■ Activity ■
All lines in the data bearing the string "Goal" should be identified and copied.

■ Data extracts ■
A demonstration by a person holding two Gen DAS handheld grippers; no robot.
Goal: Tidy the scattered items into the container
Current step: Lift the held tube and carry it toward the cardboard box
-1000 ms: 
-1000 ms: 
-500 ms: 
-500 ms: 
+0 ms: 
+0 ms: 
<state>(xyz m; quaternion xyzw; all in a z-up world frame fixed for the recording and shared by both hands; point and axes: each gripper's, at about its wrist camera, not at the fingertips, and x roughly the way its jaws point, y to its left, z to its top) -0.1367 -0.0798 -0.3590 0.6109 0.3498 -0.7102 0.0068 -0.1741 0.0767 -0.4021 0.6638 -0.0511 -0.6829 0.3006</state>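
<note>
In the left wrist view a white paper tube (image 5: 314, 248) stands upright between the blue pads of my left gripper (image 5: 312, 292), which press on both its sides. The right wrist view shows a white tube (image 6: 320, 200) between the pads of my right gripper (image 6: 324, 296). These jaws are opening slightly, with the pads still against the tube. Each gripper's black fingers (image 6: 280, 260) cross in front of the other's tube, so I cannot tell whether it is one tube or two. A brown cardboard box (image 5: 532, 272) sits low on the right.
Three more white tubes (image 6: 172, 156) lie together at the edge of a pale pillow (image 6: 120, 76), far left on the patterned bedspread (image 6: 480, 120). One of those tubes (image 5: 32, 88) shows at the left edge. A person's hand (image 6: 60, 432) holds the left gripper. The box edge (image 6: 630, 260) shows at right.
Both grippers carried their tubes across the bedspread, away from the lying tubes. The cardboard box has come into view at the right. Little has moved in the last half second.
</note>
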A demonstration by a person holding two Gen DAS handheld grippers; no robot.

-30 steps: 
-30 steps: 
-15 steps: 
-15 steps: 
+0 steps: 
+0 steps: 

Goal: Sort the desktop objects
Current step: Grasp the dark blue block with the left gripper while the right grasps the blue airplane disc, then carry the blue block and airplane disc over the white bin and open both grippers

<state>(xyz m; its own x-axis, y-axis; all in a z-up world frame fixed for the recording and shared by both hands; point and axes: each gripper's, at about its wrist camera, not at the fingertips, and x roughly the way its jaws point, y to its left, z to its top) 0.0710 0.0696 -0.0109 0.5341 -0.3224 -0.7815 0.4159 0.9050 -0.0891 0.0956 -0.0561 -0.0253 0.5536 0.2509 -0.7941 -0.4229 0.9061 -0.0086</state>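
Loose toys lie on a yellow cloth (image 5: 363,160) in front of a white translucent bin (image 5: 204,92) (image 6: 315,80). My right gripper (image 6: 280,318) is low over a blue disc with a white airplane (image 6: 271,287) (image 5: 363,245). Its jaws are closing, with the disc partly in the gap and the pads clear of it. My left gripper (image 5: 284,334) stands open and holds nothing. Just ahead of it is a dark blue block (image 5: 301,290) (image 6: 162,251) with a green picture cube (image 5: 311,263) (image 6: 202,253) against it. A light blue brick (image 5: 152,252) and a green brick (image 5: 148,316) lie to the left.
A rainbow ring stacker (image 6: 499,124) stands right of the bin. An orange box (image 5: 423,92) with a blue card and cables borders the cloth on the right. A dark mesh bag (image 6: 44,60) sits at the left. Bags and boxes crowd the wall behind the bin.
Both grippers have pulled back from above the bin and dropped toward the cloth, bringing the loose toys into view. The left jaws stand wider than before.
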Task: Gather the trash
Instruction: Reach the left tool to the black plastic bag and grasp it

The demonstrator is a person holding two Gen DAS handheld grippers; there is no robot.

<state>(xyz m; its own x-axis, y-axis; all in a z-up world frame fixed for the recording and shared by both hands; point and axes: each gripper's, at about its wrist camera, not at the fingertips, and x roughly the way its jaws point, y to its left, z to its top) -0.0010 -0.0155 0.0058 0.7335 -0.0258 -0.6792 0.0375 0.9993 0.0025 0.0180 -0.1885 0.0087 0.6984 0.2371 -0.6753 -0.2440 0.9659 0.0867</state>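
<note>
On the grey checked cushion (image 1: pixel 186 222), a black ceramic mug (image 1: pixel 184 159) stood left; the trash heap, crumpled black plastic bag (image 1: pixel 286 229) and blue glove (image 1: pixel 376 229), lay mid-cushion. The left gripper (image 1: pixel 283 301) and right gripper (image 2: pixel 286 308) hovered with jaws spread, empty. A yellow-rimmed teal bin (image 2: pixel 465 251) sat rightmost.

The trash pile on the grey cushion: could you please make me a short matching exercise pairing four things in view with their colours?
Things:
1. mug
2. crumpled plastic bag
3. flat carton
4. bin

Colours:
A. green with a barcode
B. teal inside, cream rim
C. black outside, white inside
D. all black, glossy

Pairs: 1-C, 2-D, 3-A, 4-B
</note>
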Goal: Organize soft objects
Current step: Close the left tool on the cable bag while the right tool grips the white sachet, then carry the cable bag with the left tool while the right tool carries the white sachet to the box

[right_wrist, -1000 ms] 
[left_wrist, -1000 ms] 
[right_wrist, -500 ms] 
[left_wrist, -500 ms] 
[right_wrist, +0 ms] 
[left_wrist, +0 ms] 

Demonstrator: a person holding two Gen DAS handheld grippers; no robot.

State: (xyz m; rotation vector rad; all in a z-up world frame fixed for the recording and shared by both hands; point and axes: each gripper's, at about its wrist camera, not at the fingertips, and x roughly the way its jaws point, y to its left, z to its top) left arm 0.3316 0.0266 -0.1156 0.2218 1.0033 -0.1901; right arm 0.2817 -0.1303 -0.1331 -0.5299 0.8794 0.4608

■ Answer section ■
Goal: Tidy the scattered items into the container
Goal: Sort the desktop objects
Goal: Organize soft objects

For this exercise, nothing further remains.